# How to teach gentle?



## TrumpetBlast (Jun 27, 2020)

Shofe is a dream at eight months. All of our training seems like it just finally 'clicked' and she brings us so much joy. 💗 The only thing I'm having trouble teaching her is how to be more gentle when she's playing. She doesn't bite and isn't aggressive, but if you're on the couch and she brings you a toy she jumps right on you or slams you with her body. No concept of where your face is. When you're sleeping, she sometimes jumps in the bed and lands right on your head. I'd really appreciate any pointers, as she has (unintentionally) hurt both of us, even giving my husband a black eye. 😲 I don't want to necessarily discipline her because she isn't meaning to cause us harm, she's just a rough puppy!


----------



## Dan_A (Jan 19, 2021)

Ellie just turned 8mos and we are in a similar situation, mostly with greetings. The bed is not an issue with us as she is crated for bedtime and is not allowed on our beds. Being on the couch can be a challenge when she jumps up and uses various sensitive body parts as a step. She is getting better a bit, but I do sit defensively when she's in a playful mood but have been working on preventing that with progress being made. The greetings are the worst, she relapses back into shark mode jumping and mouthing on your body and clothes. We have been teaching "get a toy" where she grabs a toy as part of the greeting process. It keeps the mouth busy so it doesn't go on parts of us. This has been working great, we use our "no" sound which is a loud "Ehe!", with "Get a toy!" before we engage in a happy greeting process. She knows that the happy greeting only happens with a toy in her mouth and it has been really helping us a ton. We still get a few jump ups, but at least the teeth aren't involved. Pertaining to the bed, if you do allow her on it, maybe a similar process will help. Anytime the initiation is rough or unwanted, provide negative feedback, not necessarily scolding, like expressing displeasure and communicating to her that it is not acceptable.
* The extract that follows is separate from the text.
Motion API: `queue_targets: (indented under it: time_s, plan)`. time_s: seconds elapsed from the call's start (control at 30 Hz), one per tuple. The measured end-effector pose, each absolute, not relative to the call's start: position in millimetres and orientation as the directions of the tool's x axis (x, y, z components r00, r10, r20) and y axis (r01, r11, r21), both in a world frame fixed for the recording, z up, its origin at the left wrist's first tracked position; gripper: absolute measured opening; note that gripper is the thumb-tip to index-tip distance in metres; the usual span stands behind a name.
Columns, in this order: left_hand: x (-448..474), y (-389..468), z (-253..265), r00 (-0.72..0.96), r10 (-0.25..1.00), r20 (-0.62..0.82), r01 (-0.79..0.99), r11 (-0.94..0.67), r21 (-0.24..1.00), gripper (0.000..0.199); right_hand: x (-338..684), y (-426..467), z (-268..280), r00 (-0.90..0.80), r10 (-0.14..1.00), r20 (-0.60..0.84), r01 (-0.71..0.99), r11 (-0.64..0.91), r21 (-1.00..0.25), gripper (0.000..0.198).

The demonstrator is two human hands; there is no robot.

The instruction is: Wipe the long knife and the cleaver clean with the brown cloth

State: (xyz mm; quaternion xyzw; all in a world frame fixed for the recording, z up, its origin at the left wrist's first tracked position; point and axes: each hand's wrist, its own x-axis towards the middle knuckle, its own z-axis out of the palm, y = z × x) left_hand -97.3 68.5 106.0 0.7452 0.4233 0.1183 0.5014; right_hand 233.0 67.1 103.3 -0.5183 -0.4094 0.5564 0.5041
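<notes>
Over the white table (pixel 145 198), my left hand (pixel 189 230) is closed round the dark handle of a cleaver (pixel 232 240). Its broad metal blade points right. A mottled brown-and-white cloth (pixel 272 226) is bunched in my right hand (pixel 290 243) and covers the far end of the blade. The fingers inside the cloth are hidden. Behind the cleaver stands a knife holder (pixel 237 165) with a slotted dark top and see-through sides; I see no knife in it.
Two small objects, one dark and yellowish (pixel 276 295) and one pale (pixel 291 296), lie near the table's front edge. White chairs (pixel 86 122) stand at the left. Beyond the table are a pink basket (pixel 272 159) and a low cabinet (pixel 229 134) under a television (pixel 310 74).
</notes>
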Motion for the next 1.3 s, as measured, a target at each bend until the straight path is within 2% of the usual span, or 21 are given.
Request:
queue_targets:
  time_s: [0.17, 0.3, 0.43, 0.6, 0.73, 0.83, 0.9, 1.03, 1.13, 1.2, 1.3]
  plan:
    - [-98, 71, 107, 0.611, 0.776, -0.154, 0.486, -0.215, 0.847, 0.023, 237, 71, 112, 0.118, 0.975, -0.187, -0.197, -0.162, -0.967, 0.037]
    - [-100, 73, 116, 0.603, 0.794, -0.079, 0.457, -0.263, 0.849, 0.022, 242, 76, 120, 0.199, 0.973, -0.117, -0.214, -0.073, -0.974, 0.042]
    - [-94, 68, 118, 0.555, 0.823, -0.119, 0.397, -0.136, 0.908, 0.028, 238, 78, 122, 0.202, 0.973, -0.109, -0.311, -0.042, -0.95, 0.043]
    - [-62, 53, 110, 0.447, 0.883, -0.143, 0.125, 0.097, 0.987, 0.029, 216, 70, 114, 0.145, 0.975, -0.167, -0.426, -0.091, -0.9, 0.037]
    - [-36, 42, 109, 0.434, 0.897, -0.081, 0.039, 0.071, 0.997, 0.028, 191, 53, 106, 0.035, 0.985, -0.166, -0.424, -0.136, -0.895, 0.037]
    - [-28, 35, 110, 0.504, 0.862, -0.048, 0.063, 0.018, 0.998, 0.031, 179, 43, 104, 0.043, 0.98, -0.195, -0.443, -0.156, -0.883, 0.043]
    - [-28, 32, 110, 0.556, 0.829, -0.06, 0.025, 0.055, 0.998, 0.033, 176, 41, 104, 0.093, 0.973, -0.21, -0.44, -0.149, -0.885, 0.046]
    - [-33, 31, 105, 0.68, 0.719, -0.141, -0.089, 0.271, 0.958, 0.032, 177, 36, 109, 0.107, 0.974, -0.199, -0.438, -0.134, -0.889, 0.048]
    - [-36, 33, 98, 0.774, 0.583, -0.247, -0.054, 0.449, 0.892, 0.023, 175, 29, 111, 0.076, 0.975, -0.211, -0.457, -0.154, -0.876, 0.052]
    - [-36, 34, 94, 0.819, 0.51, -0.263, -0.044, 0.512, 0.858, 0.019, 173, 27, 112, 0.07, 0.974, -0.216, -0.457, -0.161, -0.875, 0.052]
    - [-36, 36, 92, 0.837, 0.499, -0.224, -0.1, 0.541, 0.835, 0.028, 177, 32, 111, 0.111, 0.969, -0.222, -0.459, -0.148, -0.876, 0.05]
Then ask her to fullfill a trained response, like get a toy, sit, etc or else you will not provide any positive reinforcement such as playing back , etc.


----------



## [email protected] (Feb 24, 2020)

Hi there! 

First of all, please know that you are not alone in this struggle. 

I am no expert, by any means, however, I presume making a Vizsla gentle may only have limited success. I've had a swollen lip intermittently for several months when Oscar was a pup, until I learned to anticipate and avoid 😂. I've had a black eye twice, so you are not alone. I am not sure he realizes he's hurt me, even if I cry (oh, yes, we've had some nasty accidents). 

I've had limited success with teaching "easy". Starting with grabbing food from my hand easy and moving towards jumping easily on the furniture (he jumps easily next to people now, but the wall behind his armchair has a hole, because he literally throws himself in the armchair, he does not sit nicely). We always used calming tactics along with "easy" - if he was going crazy, I would ignore for a bit, then make him sit, then slowly rub his chest and repeated "easy" (I don't think this is a training tactic, but it worked for us). 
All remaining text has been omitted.